WHAT THE EXERCISE ASKS: Look below for the lines from the one with "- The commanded" to the one with "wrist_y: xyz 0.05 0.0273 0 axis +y", and copy exactly those lines, both ends included.

DATASET CONTENT:
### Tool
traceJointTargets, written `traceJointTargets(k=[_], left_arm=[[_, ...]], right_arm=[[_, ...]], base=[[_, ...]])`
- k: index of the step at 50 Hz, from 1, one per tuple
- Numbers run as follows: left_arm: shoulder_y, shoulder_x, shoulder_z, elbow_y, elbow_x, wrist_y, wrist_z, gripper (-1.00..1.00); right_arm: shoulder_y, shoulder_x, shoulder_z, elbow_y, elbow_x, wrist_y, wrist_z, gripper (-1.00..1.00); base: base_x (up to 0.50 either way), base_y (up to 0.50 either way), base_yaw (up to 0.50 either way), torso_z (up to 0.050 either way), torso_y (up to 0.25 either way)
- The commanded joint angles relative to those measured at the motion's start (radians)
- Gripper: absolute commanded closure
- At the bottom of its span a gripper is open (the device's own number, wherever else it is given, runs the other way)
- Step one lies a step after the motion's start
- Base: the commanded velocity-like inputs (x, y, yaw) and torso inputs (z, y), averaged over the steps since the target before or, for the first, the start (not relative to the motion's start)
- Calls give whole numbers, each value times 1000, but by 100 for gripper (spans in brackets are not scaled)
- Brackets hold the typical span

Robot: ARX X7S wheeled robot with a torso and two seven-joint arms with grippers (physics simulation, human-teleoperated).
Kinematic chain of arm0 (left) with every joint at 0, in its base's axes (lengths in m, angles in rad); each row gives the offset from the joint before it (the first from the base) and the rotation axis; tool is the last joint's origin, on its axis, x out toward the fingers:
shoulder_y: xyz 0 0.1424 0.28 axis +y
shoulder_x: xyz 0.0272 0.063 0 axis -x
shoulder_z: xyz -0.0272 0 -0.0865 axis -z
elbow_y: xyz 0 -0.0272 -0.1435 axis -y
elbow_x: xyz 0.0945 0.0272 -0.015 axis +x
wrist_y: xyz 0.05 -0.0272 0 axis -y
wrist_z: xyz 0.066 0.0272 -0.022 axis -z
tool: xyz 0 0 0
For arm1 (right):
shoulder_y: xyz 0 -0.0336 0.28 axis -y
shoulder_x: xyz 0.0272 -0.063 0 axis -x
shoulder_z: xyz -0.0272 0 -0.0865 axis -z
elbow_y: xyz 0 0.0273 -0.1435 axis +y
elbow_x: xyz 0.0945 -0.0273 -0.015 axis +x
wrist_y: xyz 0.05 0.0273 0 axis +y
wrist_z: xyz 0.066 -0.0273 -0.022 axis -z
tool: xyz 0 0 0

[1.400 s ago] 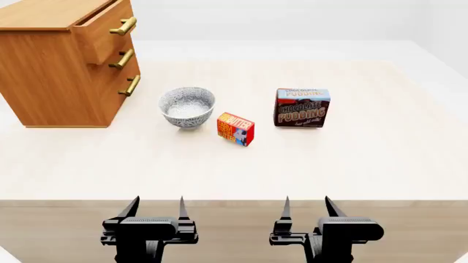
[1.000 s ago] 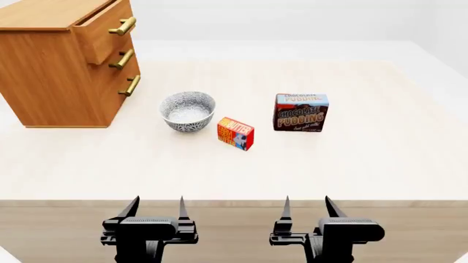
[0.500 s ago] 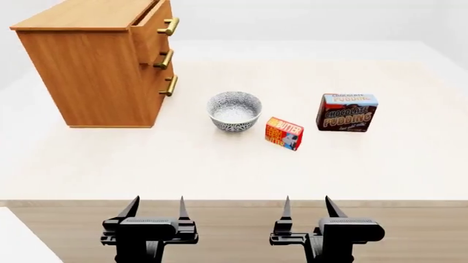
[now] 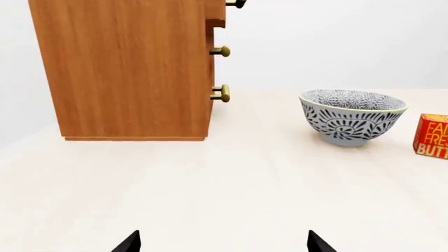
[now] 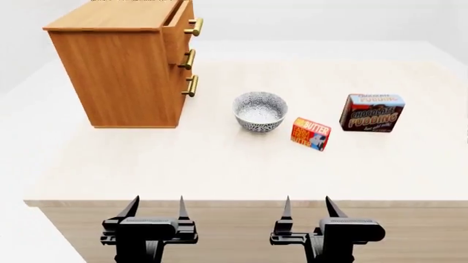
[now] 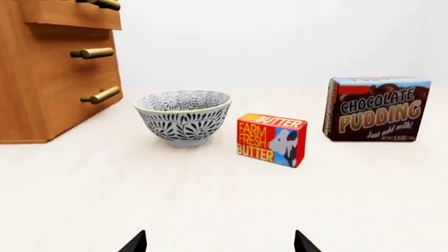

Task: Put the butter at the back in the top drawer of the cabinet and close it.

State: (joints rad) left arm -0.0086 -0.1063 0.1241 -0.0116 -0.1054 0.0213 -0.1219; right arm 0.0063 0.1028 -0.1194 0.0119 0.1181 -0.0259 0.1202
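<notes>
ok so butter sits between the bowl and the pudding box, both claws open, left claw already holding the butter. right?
Not quite. The left claw holds nothing; the head view shows it open at the near table edge, like the right claw. The butter does stand between the bowl and the pudding box.

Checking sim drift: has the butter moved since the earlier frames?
No. The butter keeps its place beside the bowl and cabinet; all slide right together in the head view, so the camera moved.
</notes>
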Motion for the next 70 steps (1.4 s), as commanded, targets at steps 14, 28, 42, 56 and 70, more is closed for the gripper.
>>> traceJointTargets(k=[14,28,42,56,70], left_arm=[[-15,-21,27,-4,-25,-28,-21,-100],[-14,-43,33,88,-21,-97,-58,-100],[-40,-92,29,377,-78,-350,-71,-100],[-143,-127,19,581,-127,-599,-99,-100],[-241,-146,16,711,-169,-811,-135,-100]], right_arm=[[6,20,-20,4,30,-4,24,-100],[-13,42,-24,-114,-3,68,92,-100],[35,104,-3,-391,48,396,121,-100],[144,147,4,-538,84,638,136,-100],[266,173,8,-665,142,881,139,-100]], base=[[0,0,0,50,0],[0,0,0,50,0],[0,0,0,50,0],[0,0,0,4,0],[0,0,0,0,0]])
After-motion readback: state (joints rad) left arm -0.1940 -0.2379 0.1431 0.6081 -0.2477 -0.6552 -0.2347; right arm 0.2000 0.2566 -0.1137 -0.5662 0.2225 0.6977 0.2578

EXERCISE ANSWER:
- The commanded joint angles relative to those measured at the motion's start (radians)
- Gripper: absolute commanded closure
- At the bottom of its span a gripper is open (the device's own number, wherever else it is given, runs the other way)
- Step one lies a step after the motion's start
- Base: the commanded velocity-like inputs (x, y, yaw) and torso inputs (z, y), averaged over the steps since the target before or, for the first, the start (not relative to the motion's start)
- Calls give whole numbers, each value times 1000, but by 100 for gripper (spans in brackets are not scaled)
- Brackets hold the typical span

Robot: ARX X7S wheeled robot with a torso and two seven-joint arms with grippers (physics simulation, human-teleoperated).
Kinematic chain of arm0 (left) with every joint at 0, in its base's axes (lengths in m, angles in rad); each row gives the offset from the joint before it (the first from the base) and the rotation axis; tool is the last joint's origin, on its axis, x out toward the fingers:
shoulder_y: xyz 0 0.1424 0.28 axis +y
shoulder_x: xyz 0.0272 0.063 0 axis -x
shoulder_z: xyz -0.0272 0 -0.0865 axis -z
elbow_y: xyz 0 -0.0272 -0.1435 axis -y
elbow_x: xyz 0.0945 0.0272 -0.015 axis +x
wrist_y: xyz 0.05 -0.0272 0 axis -y
wrist_z: xyz 0.066 0.0272 -0.022 axis -z
tool: xyz 0 0 0
For arm1 (right):
shoulder_y: xyz 0 -0.0336 0.28 axis -y
shoulder_x: xyz 0.0272 -0.063 0 axis -x
shoulder_z: xyz -0.0272 0 -0.0865 axis -z
elbow_y: xyz 0 0.0273 -0.1435 axis +y
elbow_x: xyz 0.0945 -0.0273 -0.015 axis +x
wrist_y: xyz 0.05 0.0273 0 axis +y

This output has come to an end.